W I D E Screen History
Published July 2023
By Greg Elwell | 8 min read
View of Artillery Post Near Lawton, Okla, also Group of the 6th Annual Convention of the State Pharmaceutical Association. That Man Stone, 1913, photographic print. Harvey Bouto Collection, Dickinson Research Center, National Cowboy & Western Heritage Museum.
It’s not exactly a secret, but many museum visitors might be surprised to find that the art and exhibits on display usually make up a small percentage of a facility’s total collection, and the National Cowboy & Western Heritage Museum in Oklahoma City is no different. Despite showing thousands of paintings, sculptures, and photographs—not to mention the interactive exhibits like Prosperity Junction and Liichokoshkomo’—there is a wealth of art and scholarship behind the scenes, waiting for a chance to be shown.
Curator and archivist Samantha Schafer says part of the impetus for the new W I D E W E S T exhibit was the opportunity to see classic panoramic photos restored and displayed for the first time.
“Julius Caeser (sic) Grand Spectacle” 101 Ranch, Real Wild West Show. G. E. Palfrey, 1928, photographic print. Dickinson Research Center, National Cowboy & Western Heritage Museum.
“We don’t have the equipment or resources to restore some of these photos on site, so this was a good opportunity to send some off to conservation,” she says. “I think we have forty or fifty more that need to be unrolled.”
Some of the photos were complete mysteries until they had been restored and returned to the museum, she says. That’s because of the way panoramic photos have traditionally been stored: rolled up in cardboard tubes and stowed away in boxes. It’s not as simple as just taking a photo out of the tube and flattening it on a table, because of the way the medium degrades over time.

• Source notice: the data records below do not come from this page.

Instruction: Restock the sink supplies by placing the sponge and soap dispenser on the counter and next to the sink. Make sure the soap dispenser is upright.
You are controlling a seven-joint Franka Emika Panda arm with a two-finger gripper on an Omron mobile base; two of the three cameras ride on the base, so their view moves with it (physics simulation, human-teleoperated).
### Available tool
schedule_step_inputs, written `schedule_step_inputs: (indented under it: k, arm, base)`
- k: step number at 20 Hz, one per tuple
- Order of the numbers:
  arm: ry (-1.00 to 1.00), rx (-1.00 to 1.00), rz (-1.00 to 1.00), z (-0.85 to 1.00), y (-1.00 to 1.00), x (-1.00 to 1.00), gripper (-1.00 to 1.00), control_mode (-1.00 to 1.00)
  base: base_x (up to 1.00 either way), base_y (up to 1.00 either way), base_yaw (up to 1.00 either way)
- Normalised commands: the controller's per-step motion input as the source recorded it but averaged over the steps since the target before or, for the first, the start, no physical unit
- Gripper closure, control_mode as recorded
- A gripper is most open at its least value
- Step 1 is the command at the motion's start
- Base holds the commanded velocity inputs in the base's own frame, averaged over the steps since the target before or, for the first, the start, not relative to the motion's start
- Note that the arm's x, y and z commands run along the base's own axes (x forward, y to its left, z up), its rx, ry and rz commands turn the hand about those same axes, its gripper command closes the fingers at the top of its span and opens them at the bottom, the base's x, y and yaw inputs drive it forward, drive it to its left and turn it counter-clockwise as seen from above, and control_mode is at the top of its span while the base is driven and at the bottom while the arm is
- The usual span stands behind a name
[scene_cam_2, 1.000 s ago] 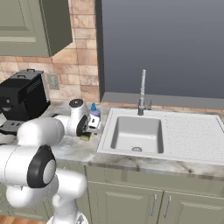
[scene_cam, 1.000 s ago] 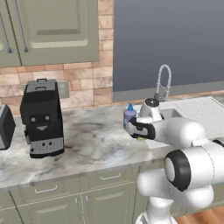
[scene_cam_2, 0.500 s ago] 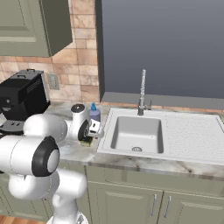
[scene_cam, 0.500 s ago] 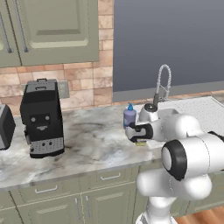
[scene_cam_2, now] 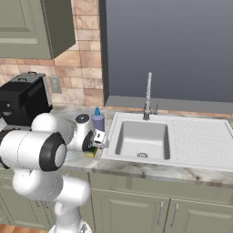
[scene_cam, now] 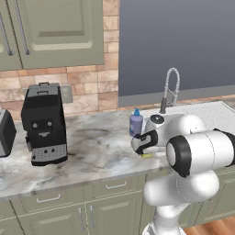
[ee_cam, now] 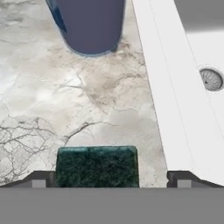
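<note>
The sponge, dark green side up, lies flat on the marble counter between my gripper's wide-apart fingertips, with a gap showing on its right side. Its yellow edge peeks out under the hand in the left base view, and the sponge shows below the hand in the right base view. The soap dispenser stands upright just behind it, by the sink's left rim; the same bottle shows its base ahead of the hand. The gripper hangs low and open.
A chrome spring faucet rises behind the basin, whose drain shows to the right. A black coffee machine and a toaster stand at the left of the counter. Bare marble lies between them and the bottle.
The arm's elbow has swung nearer the cameras while the hand stays low over the sponge beside the bottle. Sponge and bottle have not moved.
</note>
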Motion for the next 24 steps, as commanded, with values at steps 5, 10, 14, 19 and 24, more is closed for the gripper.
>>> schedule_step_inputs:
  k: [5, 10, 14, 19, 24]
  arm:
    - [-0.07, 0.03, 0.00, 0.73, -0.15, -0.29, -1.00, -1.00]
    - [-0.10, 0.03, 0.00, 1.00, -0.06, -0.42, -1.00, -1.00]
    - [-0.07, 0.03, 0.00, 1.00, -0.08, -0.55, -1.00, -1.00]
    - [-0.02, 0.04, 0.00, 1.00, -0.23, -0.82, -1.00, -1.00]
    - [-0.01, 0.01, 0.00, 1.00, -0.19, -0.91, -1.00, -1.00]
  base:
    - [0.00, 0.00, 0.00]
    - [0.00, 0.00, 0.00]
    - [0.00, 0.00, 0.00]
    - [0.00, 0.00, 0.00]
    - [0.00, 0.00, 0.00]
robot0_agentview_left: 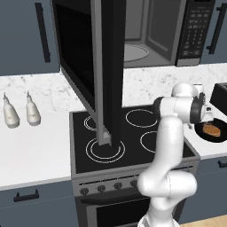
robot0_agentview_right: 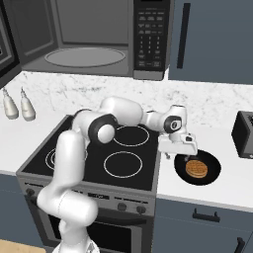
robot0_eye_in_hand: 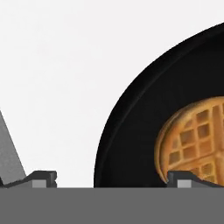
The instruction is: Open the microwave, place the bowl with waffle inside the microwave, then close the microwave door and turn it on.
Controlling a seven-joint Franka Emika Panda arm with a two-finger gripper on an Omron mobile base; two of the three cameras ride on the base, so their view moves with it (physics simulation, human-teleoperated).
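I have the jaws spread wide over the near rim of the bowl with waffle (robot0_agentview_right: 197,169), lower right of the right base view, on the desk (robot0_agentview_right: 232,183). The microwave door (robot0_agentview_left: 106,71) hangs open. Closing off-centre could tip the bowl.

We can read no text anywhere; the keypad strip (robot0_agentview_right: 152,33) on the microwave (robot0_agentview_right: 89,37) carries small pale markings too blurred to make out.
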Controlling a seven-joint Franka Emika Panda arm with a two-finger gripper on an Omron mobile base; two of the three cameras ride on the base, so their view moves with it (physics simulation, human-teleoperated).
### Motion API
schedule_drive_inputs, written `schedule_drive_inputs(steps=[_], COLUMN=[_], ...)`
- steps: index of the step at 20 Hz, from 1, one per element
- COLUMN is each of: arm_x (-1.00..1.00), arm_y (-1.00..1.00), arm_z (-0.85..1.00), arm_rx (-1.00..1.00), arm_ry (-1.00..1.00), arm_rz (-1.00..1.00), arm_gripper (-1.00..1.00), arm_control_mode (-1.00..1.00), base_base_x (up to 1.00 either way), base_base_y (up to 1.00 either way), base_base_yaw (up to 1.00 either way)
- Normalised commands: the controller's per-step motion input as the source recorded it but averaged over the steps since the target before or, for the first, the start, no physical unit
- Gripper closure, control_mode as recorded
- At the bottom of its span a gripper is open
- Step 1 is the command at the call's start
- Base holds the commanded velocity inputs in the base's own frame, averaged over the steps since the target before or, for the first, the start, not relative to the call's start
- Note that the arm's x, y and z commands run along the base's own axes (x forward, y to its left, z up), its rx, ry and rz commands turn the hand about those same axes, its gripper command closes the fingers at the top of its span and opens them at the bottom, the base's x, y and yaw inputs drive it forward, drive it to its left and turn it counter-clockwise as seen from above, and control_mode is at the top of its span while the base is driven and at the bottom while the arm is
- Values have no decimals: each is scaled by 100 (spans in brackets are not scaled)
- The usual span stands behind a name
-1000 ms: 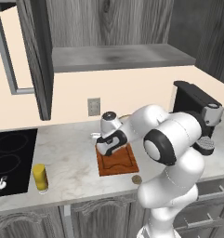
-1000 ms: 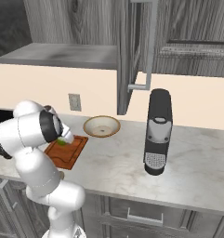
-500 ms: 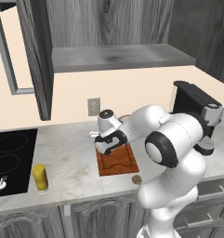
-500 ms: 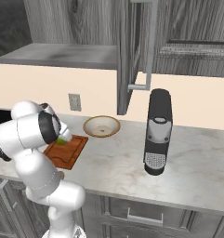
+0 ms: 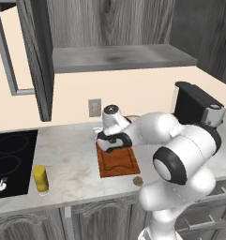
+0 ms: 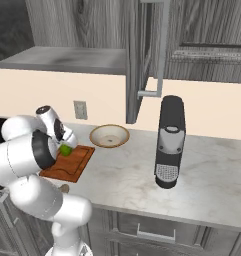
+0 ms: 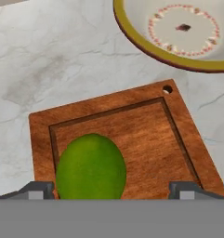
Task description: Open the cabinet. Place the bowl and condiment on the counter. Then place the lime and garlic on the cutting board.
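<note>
The lime (image 7: 91, 168) lies on the cutting board (image 7: 132, 135) near its corner, and from the right it shows as a green spot (image 6: 66, 149) beside the hand. My gripper (image 7: 111, 190) hangs low over it, open, with one fingertip (image 7: 36, 189) close to the lime and a wide gap on the other side. From the left, the gripper (image 5: 112, 144) is over the far end of the cutting board (image 5: 118, 164). The bowl (image 6: 109, 135) stands on the counter (image 6: 127, 175) just behind the board. The condiment (image 5: 40, 178) is upright on the counter by the cooktop. The garlic (image 5: 138, 180) rests on the counter off the board's near corner. The cabinet (image 5: 37, 56) stands open.
A black coffee machine (image 6: 169, 142) stands on the counter to the right of the bowl. The black cooktop (image 5: 11, 159) lies at the far left. The open cabinet door (image 6: 142, 55) hangs above the bowl. A wall socket (image 5: 94, 107) sits behind the board.
The jaws have spread wider around the lime, which now rests free on the cutting board. The hand has barely shifted.
</note>
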Motion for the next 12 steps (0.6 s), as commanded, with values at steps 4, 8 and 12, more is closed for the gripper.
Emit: schedule_drive_inputs(steps=[4, 8, 12], arm_x=[-29, -46, -65], arm_y=[-45, -35, -21], arm_z=[49, 42, 51], arm_rx=[0, 1, 0], arm_ry=[0, 8, 8], arm_rz=[-8, -6, 0], arm_gripper=[-100, -100, -100], arm_control_mode=[-100, -100, -100], base_base_x=[0, 0, 0], base_base_y=[0, 0, 0], base_base_yaw=[0, 0, 0])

Cheyenne Frontier Days. Ralph R. Doubleday, 1927, photographic print. Dickinson Research Center, National Cowboy & Western Heritage Museum.

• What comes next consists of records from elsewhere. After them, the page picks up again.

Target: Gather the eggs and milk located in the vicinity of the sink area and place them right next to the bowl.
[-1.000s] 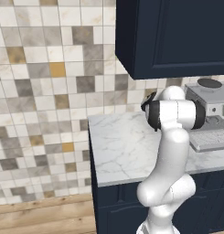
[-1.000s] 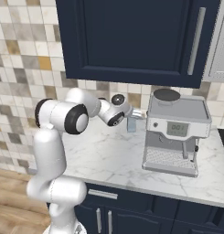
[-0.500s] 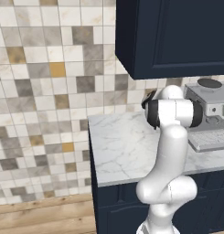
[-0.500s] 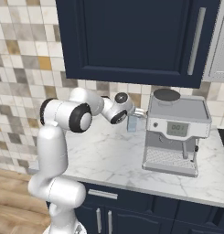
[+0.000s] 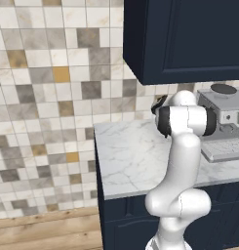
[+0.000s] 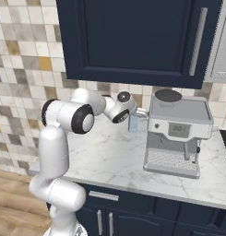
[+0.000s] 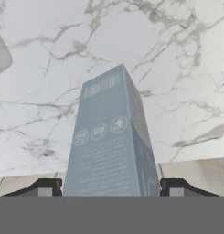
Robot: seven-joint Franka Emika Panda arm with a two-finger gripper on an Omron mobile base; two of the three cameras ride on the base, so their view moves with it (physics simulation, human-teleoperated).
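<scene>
Marble counter (image 6: 110,152) bears the milk (image 7: 111,137), gripper (image 7: 111,186) fingers spread either side.

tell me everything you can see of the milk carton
The milk carton is a small pale blue-grey box with a rectangular body, a barcode and round printed icons on one face. In the right base view it stands upright on the white marble counter, beside the coffee machine. The claw straddles it, one dark fingertip at either side; whether they press it is unclear.
</scene>
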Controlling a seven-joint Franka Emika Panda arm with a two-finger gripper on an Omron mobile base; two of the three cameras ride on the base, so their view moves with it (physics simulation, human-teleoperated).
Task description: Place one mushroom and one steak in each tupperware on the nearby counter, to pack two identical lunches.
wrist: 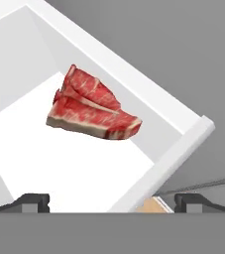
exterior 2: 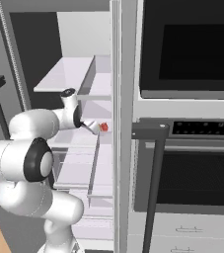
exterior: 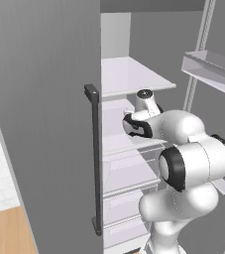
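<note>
In the left base view a tall matte grey fridge door [exterior: 44, 124] stands open at the left, with a long dark bar handle [exterior: 95, 158] down its edge. A strip of tan wood table [exterior: 5, 230] shows at the lower left. Past the door, flat white shelves [exterior: 134, 74] are stacked inside the fridge, and the glossy white arm [exterior: 193, 163] reaches in among them. In the hand view the end effector [wrist: 112, 202] is spread wide, its two dark tips far apart with nothing between them. Ahead of it a steak [wrist: 91, 106] lies on a smooth white shelf: a roughly triangular red slab, marbled, with a pale fat rim. In the right base view a dark-glass oven [exterior 2: 192, 163] sits to the right of the fridge.
</note>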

The story behind the display is fascinating, but so are the photos themselves. Walking around with Schafer on a Wednesday morning, the exhibit drew plenty of looky-loos who were eager to pick up one of the provided magnifying glasses and begin examining the pictures in earnest.
“It feels so good to have gotten them out here for people to see and realize, ‘I’m not the only one spending time poring over these to see what’s in them,’” she says. “This really gives people the widest view of the West, if you’ll excuse the pun.”
Some of the Contestants at Fred Beebe’s World Series Rodeo. C. F. Allen, 1926, photographic print. Dickinson Research Center, National Cowboy & Western Heritage Museum.
That’s because, in addition to plenty of expansive rodeo shots, Schafer chose other interesting subjects that don’t necessarily show Western life the way people expect.
“There’s one with a chihuahua and a monkey sitting on the back of a donkey at the front of this rodeo group,” she says. “I spent a good ten minutes just staring at this one photo trying to figure out what was on the donkey’s back.”
The breadth of the photos makes the exhibit a bit like a Where’s Waldo? book. With a magnifying glass in hand, there’s no doubt viewers will find something unexpected.
Tex Austin International Cowboy Contest. Ralph R. Doubleday, 1924, photographic print. Dickinson Research Center, National Cowboy & Western Heritage Museum.
“I like to come up here and see what’s caught other people’s attention, because they’re finding things I missed,” she says.
While paintings are very deliberate, photos truly capture a moment (or, with older cameras, several moments) in time. That’s why you can find someone cracking up at a joke in one picture and a woman in a giant leopard-print coat on horseback outside of a movie theater in another. Since the subjects in paintings are chosen, they only reflect what the artist saw or wanted to show. But these panoramic photos include details that might contradict the image people had of the West in that time.
Older photos were not treated with much reverence back in the day, as evidenced by the number with notes written on them, sometimes detailing where farms had once been in a photo of an oilfield or marking points of interest, like a controversial sculpture in the back of a group on horseback.
One of Schafer’s favorites caught my attention as well. The 1916 photo of the New York Cavalry Company during the first World War captured a staggering number of horses being fed, as well as a few interesting details that only show up after staring at the picture for a while. The radiating lines of horses and the city of tents behind them looked almost like a still from a Wes Anderson movie. And the timing of the shot was perfect, too, since most of the horses were busy chowing down at the trough, they come through surprisingly clearly, even though shutter speeds were much slower at the time.
Other panoramas bring up new questions for Schafer, like the photo of the 1942 rodeo with military service members in uniform ready to perform. Of course many of the people in the rodeos at the time would also be enlisted, but that hadn’t occurred to me until I saw it in black and white.
What will you discover at W I D E W E S T? There’s no way to know without heading to the National Cowboy & Western Heritage Museum through October 15, grabbing a magnifying glass, and settling in for a good, long stare.